Ainsi, par exemple, un tremblement de terre pourrait effacer des milliers de vies et être pourtant peu significatif s'il n'a eu aucun impact sur le futur d'une civilisation. Si, au contraire, le tremblement de terre explique pourquoi la civilisation s'est éteinte ou a souffert d'une éclipse partielle pendant un certain temps, il devient immédiatement significatif pour l'historien. Tel était le cas du tremblement de terre qui détruisit la résidence royale située à Knossos à la fin de la période de Minoane II-B. Il n'y a aucun récit écrit de l'événement mais la destruction matérielle détectée par les archéologues aide à expliquer l'intervalle entre cette période et la civilisation minoane qui a suivi.

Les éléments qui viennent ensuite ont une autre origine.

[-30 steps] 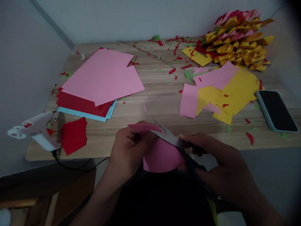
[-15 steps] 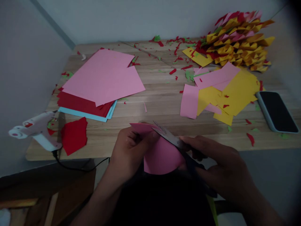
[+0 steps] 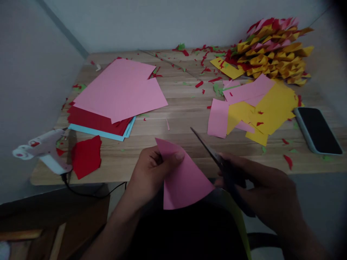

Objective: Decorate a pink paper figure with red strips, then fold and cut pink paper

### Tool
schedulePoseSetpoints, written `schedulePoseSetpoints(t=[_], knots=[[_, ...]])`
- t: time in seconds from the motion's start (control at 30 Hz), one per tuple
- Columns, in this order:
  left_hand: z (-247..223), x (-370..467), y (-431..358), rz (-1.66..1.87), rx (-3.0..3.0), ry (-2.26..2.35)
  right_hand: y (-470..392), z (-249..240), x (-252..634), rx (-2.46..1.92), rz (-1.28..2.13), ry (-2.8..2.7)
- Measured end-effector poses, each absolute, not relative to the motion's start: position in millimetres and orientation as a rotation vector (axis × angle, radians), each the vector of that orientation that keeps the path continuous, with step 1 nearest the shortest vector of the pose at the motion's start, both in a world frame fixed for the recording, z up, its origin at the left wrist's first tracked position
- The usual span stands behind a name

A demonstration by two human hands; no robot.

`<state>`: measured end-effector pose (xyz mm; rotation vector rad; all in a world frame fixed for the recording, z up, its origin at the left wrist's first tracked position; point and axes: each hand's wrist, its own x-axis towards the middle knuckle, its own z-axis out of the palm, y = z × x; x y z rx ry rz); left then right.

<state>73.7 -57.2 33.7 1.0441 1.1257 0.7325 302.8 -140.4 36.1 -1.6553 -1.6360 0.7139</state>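
A piece of pink paper [image 3: 184, 186] is pinched between the thumb and fingers of my left hand [image 3: 153, 173], over the table's front edge. It tapers toward the top and has a curved lower edge. My right hand [image 3: 267, 191] grips dark-handled scissors [image 3: 206, 145] just right of the paper. Their blades look nearly closed and point up and to the left, apart from the paper's slanted edge. The lower right corner of the paper lies close to my right fingers; I cannot tell whether they touch it.
Pink sheets [image 3: 121, 90] cover red and blue ones at left, near a white glue gun [image 3: 48, 150] and red paper pieces [image 3: 86, 157]. Yellow sheets [image 3: 276, 108], a phone [image 3: 318, 130] and a folded-paper decoration [image 3: 279, 54] are at right. Red and green scraps litter the wooden table [image 3: 179, 90].
The scissors have come away from the pink paper, moving right with my right hand, and their blades have closed together. The paper now hangs slightly lower in my left hand.
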Motion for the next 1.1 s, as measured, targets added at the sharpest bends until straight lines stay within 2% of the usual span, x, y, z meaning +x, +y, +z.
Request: schedulePoseSetpoints(t=[0.13,0.4,0.5,0.67,0.8,0.93,1.1], knots=[[30,73,-55,0.719,0.951,1.128,-130,39,318,-1.784,0.758,-1.501],[11,73,-40,0.778,1.036,1.159,-75,0,396,-2.074,0.162,-1.625],[-1,73,-29,0.755,1.266,1.266,-59,-12,414,-2.164,0.117,-1.702],[-5,72,-10,0.511,1.914,1.481,-50,-20,420,-2.079,0.041,-1.832],[8,55,-19,0.525,2.355,1.375,-59,-17,406,-2.117,-0.058,-1.802],[7,31,-51,0.274,2.442,1.245,-76,-10,367,-1.871,-0.055,-1.849],[-16,18,-71,0.239,2.583,1.291,-95,-10,308,-1.428,0.119,-2.006]])
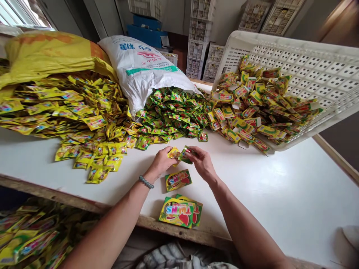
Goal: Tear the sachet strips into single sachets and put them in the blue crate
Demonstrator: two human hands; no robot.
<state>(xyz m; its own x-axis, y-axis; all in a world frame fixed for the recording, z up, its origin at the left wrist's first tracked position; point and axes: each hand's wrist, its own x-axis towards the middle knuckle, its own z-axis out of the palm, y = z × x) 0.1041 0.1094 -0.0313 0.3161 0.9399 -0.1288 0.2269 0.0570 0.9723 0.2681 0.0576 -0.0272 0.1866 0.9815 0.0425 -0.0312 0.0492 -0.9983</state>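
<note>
My left hand (pixel 162 161), with a beaded bracelet at the wrist, is closed on a yellow candy sachet (pixel 174 153). Close beside it, my right hand (pixel 202 161) pinches a green candy sachet (pixel 185 154) between thumb and fingers. Just below the hands, a small TWINS box (pixel 178 180) lies on the white table. Nearer the table's front edge, a second TWINS box (pixel 176 212) partly covers another TWINS box (pixel 198 213). Beyond my hands spreads a heap of green sachets (pixel 174 116), with a pile of yellow sachets (pixel 70 108) to the left.
A yellow sack (pixel 53 52) and a white sack (pixel 146 67) lie open behind the sachets. A tilted white basket (pixel 297 63) at the right spills small boxes (pixel 252 101). More yellow-green packets (pixel 30 235) sit below the table at the lower left. Stacked crates (pixel 198 41) stand behind.
</note>
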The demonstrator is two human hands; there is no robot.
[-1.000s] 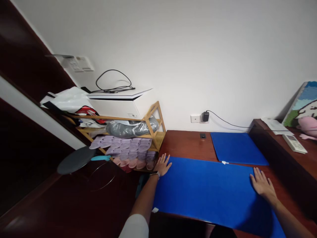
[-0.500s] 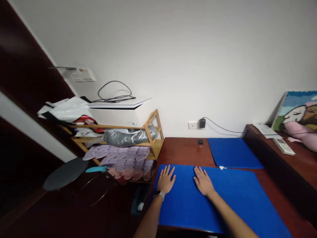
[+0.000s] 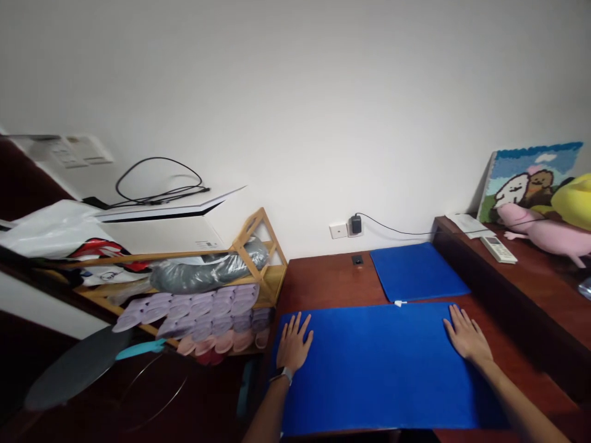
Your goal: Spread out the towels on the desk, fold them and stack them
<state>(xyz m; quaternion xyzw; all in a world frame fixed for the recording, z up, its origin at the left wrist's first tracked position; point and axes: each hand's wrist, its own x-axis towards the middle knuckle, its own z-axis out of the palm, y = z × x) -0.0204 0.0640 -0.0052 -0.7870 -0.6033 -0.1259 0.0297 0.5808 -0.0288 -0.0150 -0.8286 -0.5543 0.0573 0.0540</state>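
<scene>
Blue mat (image 3: 373, 369) beneath both hands (image 3: 293, 344)

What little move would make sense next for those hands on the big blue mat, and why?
Perhaps draw the right hand gently nearer the body, palm flat: it lies by the far right corner of the large blue mat, the left hand by the far left one, and neither covers the near edge.
</scene>
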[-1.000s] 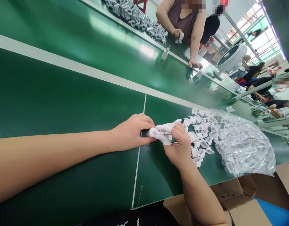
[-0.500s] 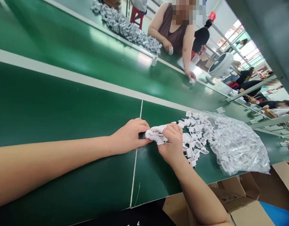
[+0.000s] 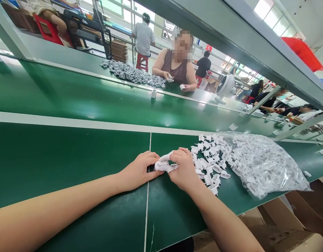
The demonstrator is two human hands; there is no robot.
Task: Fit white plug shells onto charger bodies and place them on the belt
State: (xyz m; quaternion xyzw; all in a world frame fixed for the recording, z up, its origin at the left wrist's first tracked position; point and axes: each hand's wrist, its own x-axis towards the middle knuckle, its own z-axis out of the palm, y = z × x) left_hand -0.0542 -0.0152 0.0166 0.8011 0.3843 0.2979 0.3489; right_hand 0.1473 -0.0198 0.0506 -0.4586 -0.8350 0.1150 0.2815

Un second critère pourrait être appelé le critère de l'utilité. Un événement est significatif pour l'historien s'il clarifie des événements subséquents qui sont à leur tour significatifs. Ce qui n'explique rien est bientôt jeté comme un débris inutile. Mais un événement qui, par sa nature, communique un sens à plusieurs fragments autrement sans lien, survit dans la mémoire à cause de sa valeur unificatrice. Non seulement il survivra dans la tradition orale mais il trouvera finalement sa place dans les annales de l'histoire écrite.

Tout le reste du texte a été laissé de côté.